> Directions for this task: The records below are to be copied exactly, with their pictures left out.
[Data shown — start]
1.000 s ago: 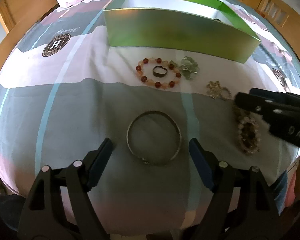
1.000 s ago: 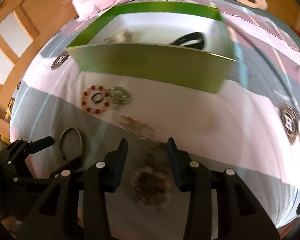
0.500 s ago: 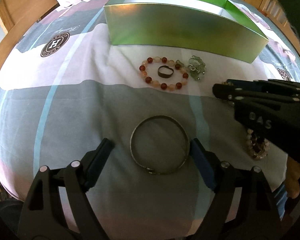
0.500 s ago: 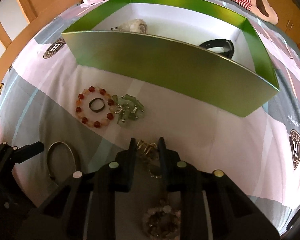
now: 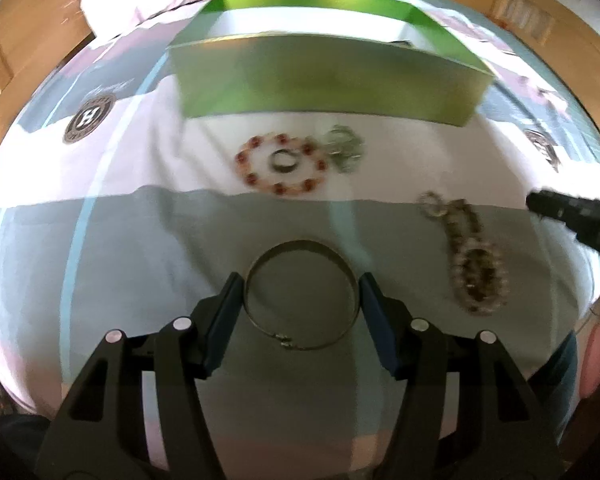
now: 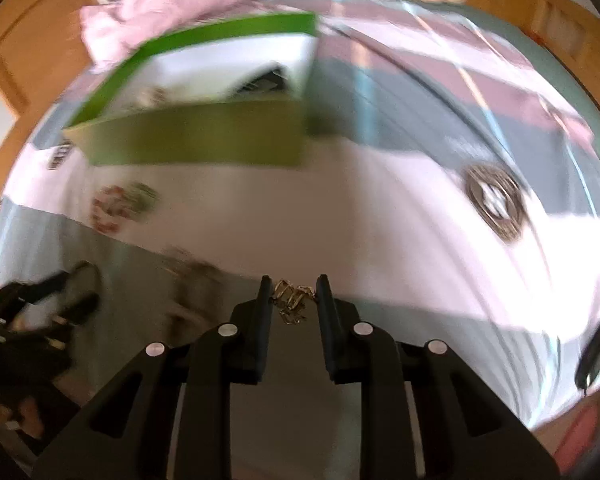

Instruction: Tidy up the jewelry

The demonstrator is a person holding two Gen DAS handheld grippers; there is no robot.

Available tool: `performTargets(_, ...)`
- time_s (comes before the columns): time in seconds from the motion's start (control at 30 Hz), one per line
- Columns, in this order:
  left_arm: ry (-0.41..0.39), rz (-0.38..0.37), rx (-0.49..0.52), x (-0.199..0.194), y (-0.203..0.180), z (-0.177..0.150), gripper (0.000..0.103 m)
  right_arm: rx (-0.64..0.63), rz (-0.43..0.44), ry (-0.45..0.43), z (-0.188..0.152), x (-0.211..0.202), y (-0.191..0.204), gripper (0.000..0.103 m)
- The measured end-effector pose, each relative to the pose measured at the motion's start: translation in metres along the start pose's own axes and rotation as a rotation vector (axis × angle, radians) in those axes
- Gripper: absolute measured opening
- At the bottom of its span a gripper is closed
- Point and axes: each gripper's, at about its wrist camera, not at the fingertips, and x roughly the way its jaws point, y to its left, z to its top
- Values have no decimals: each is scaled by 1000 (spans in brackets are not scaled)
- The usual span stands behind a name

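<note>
A bed (image 5: 100, 216) in grey, white and pink bedding, wood-framed, carries a green box (image 5: 324, 80). The left gripper (image 5: 300, 292) brackets a metal bangle (image 5: 301, 295), jaws spread. Only the right wrist view shows the right gripper (image 6: 291, 300) pinching a gold chain (image 6: 292, 300).

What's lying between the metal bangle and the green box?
In the left wrist view, the red bead bracelet with a small ring inside, between bangle and green box.

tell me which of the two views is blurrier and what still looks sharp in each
Right wrist view: heavy motion smear over the green box and bedsheet, while the right gripper and gold chain stay crisp. Left wrist view: milder blur on the beaded bracelet; the metal bangle and left gripper read sharp.
</note>
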Motion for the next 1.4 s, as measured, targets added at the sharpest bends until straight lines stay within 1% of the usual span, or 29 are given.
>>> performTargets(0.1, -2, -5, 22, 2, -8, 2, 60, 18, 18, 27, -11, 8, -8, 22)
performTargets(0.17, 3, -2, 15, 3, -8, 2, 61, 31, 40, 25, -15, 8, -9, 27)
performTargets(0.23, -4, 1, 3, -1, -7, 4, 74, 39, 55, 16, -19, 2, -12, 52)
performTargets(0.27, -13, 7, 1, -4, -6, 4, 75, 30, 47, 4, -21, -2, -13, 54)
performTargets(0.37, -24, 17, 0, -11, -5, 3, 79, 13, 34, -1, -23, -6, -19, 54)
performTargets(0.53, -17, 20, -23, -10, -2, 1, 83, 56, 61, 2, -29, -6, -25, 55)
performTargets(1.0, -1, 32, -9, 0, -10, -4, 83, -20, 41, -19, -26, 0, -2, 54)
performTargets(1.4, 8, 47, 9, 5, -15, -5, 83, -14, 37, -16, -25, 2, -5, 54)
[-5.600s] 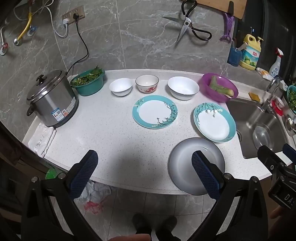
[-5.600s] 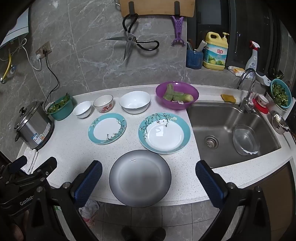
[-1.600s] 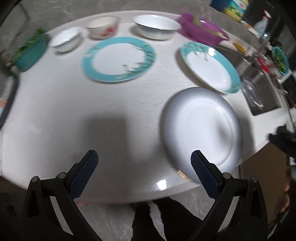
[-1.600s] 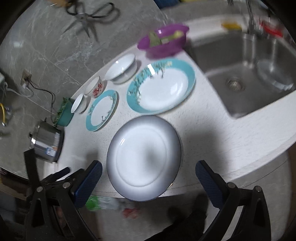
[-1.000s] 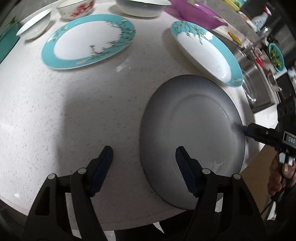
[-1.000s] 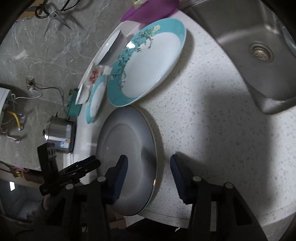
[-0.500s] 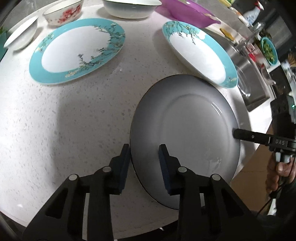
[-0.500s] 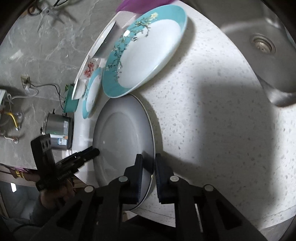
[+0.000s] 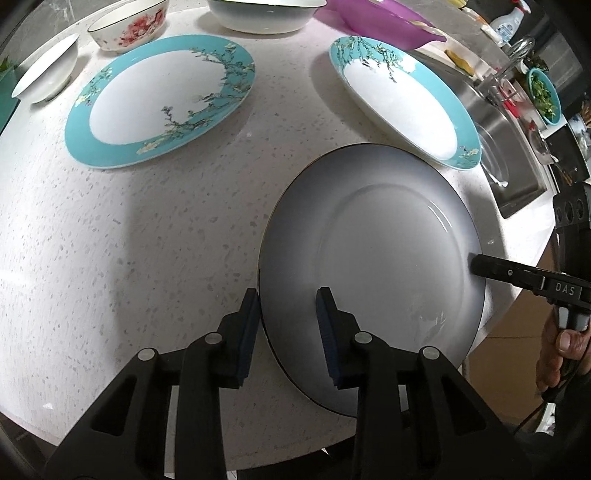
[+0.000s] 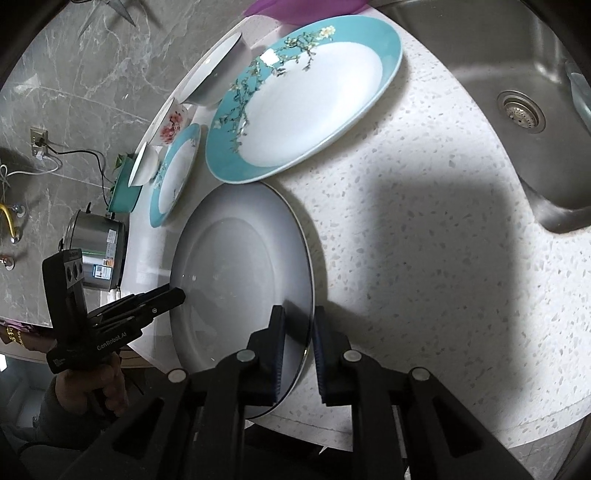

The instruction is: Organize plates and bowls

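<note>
White speckled countertop (image 9: 166,221) filled both wrist views, with grey marbled wall tile behind it; at far left in the right wrist view a steel rice cooker (image 10: 98,254) stood by the counter's end, a teal tub of greens (image 10: 125,192) just beyond it; along the back edge ran a small white bowl (image 9: 46,75), a bowl with red flowers (image 9: 129,24) and a larger white bowl (image 9: 264,16), then a purple bowl (image 9: 376,27) near the sink (image 10: 517,92); in front of the bowls lay a flat teal-rimmed plate (image 9: 162,99), and to its right a deeper teal-rimmed plate (image 9: 402,98), whose near edge sat just beside the grey plate (image 9: 373,269); that grey plate rested at the counter's front, its near side overhanging the edge; the left gripper (image 9: 288,325) straddled the plate's left rim, one blue pad outside the rim and one over the plate's face, the gap narrowed but whether the pads pressed the rim could not be told; the right gripper (image 10: 298,341) bracketed the opposite rim in the same way, its pads drawn close with the thin edge between them, contact again unclear; each gripper showed in the other's camera, a hand (image 9: 557,354) gripping the right one's handle.
</note>
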The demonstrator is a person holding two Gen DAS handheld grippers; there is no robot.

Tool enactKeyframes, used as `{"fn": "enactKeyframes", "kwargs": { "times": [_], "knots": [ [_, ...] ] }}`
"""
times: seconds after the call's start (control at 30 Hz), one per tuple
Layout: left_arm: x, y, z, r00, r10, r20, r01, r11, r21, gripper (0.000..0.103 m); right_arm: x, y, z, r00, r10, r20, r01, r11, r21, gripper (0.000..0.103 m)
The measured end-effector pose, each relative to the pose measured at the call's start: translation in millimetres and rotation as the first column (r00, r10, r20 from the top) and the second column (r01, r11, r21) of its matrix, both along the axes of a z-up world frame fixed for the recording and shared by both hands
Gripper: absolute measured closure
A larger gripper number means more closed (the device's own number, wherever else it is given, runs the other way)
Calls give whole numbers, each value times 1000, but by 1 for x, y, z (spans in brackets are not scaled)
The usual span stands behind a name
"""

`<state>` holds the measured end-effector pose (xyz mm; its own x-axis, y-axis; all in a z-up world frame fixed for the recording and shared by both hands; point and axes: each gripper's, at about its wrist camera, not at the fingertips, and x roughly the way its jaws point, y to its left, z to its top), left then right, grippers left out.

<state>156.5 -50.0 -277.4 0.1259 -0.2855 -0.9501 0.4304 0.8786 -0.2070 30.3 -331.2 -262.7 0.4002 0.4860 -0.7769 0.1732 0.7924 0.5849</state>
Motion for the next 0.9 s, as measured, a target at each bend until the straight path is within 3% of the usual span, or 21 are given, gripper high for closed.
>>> {"fn": "enactKeyframes", "kwargs": {
  "times": [0.43,0.9],
  "knots": [
    [-5,73,35,994,109,15,-108,994,-24,76,16,48,23,997,70,15,-69,998,-11,86],
    [10,214,42,965,263,-6,-263,965,15,76,76,175,15,969,245,-10,-245,969,8,86]
  ]
}}
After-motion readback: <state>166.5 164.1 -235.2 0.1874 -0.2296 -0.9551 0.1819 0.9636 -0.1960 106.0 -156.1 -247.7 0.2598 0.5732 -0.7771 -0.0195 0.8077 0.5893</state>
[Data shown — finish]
> Response to this task:
1.000 s ago: 
1.000 s ago: 
0.500 s ago: 
0.500 s ago: 
now: 
now: 

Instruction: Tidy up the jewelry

The demonstrator is a person holding two Gen DAS handheld grippers; there is no robot.

Available tool: `performTargets(_, ...)`
- time_s (comes before the columns): time in seconds from the motion's start (control at 30 Hz), one per line
- Columns, in this order:
  left_arm: ry (-0.41..0.39), rz (-0.38..0.37), rx (-0.49..0.52), x (-0.199..0.194), y (-0.203..0.180), z (-0.177..0.150), gripper (0.000..0.103 m)
  right_arm: rx (-0.64..0.63), rz (-0.43..0.44), ry (-0.45..0.43), z (-0.188..0.152), x (-0.211..0.202), y (-0.191..0.204), gripper (0.000..0.103 m)
- The measured end-effector pose, each relative to the pose measured at the motion's start: translation in metres along the start pose's own axes and rotation as a rotation vector (axis × angle, radians) in those axes
- Gripper: absolute measured opening
- At the bottom of its span a gripper is closed
- Point and axes: each gripper's, at about its wrist camera, not at the fingertips, and x roughly the way its jaws point, y to its left, z to its top
- Values have no decimals: each is scaled by 1000 (spans in brackets are not scaled)
- The usual span stands behind a name

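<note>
A bed (image 5: 100, 216) in grey, white and pink bedding, wood-framed, carries a green box (image 5: 324, 80). The left gripper (image 5: 300, 292) brackets a metal bangle (image 5: 301, 295), jaws spread. Only the right wrist view shows the right gripper (image 6: 291, 300) pinching a gold chain (image 6: 292, 300).

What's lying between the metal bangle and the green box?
In the left wrist view, the red bead bracelet with a small ring inside, between bangle and green box.

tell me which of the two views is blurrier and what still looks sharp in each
Right wrist view: heavy motion smear over the green box and bedsheet, while the right gripper and gold chain stay crisp. Left wrist view: milder blur on the beaded bracelet; the metal bangle and left gripper read sharp.
</note>
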Motion for the next 1.4 s, as measured, targets added at the sharpest bends until straight lines stay within 1% of the usual span, or 29 are given.
>>> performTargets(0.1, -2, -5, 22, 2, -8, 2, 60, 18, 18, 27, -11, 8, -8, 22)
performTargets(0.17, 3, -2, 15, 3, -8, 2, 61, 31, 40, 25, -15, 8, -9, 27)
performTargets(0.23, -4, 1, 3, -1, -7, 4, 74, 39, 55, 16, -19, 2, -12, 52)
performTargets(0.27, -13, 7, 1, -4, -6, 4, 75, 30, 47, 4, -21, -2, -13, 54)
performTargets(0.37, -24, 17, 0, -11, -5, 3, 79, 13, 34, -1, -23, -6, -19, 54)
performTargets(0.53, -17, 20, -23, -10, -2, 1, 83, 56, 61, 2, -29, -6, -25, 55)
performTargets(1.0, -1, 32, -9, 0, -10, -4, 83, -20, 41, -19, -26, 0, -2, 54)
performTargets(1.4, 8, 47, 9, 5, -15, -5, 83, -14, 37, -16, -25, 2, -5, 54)
[-5.600s] 
[-5.600s] 
[-1.600s] 
[-1.600s] 
[-1.000s] 
[-1.000s] 
[-0.500s] 
[-0.500s] 
[+0.000s] 
[+0.000s] 

The instruction is: Organize plates and bowls

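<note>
White speckled countertop (image 9: 166,221) filled both wrist views, with grey marbled wall tile behind it; at far left in the right wrist view a steel rice cooker (image 10: 98,254) stood by the counter's end, a teal tub of greens (image 10: 125,192) just beyond it; along the back edge ran a small white bowl (image 9: 46,75), a bowl with red flowers (image 9: 129,24) and a larger white bowl (image 9: 264,16), then a purple bowl (image 9: 376,27) near the sink (image 10: 517,92); in front of the bowls lay a flat teal-rimmed plate (image 9: 162,99), and to its right a deeper teal-rimmed plate (image 9: 402,98), whose near edge sat just beside the grey plate (image 9: 373,269); that grey plate rested at the counter's front, its near side overhanging the edge; the left gripper (image 9: 288,325) straddled the plate's left rim, one blue pad outside the rim and one over the plate's face, the gap narrowed but whether the pads pressed the rim could not be told; the right gripper (image 10: 298,341) bracketed the opposite rim in the same way, its pads drawn close with the thin edge between them, contact again unclear; each gripper showed in the other's camera, a hand (image 9: 557,354) gripping the right one's handle.
</note>
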The demonstrator is a person holding two Gen DAS handheld grippers; there is no robot.

Tool enactKeyframes, used as `{"fn": "enactKeyframes", "kwargs": { "times": [_], "knots": [ [_, ...] ] }}`
"""
times: seconds after the call's start (control at 30 Hz), one per tuple
Layout: left_arm: x, y, z, r00, r10, r20, r01, r11, r21, gripper (0.000..0.103 m); right_arm: x, y, z, r00, r10, r20, r01, r11, r21, gripper (0.000..0.103 m)
The measured end-effector pose, each relative to the pose measured at the call's start: translation in millimetres and rotation as the first column (r00, r10, r20 from the top) and the second column (r01, r11, r21) of its matrix, both along the axes of a z-up world frame fixed for the recording and shared by both hands
Gripper: absolute measured closure
A larger gripper number means more closed (the device's own number, wherever else it is given, runs the other way)
Calls give whole numbers, each value times 1000, but by 1 for x, y, z (spans in brackets are not scaled)
The usual span stands behind a name
"""

`<state>` holds the measured end-effector pose (xyz mm; its own x-axis, y-axis; all in a z-up world frame fixed for the recording and shared by both hands; point and axes: each gripper's, at about its wrist camera, not at the fingertips, and x roughly the way its jaws point, y to its left, z to its top), left then right, grippers left out.

<state>156.5 -50.0 -277.4 0.1259 -0.2855 -0.9501 0.4304 0.8786 -0.2070 30.3 -331.2 -262.7 0.4002 0.4860 -0.7769 0.1732 0.7924 0.5849</state>
Motion for the next 0.9 s, as measured, a target at each bend until the straight path is within 3% of the usual span, or 21 are given, gripper high for closed.
>>> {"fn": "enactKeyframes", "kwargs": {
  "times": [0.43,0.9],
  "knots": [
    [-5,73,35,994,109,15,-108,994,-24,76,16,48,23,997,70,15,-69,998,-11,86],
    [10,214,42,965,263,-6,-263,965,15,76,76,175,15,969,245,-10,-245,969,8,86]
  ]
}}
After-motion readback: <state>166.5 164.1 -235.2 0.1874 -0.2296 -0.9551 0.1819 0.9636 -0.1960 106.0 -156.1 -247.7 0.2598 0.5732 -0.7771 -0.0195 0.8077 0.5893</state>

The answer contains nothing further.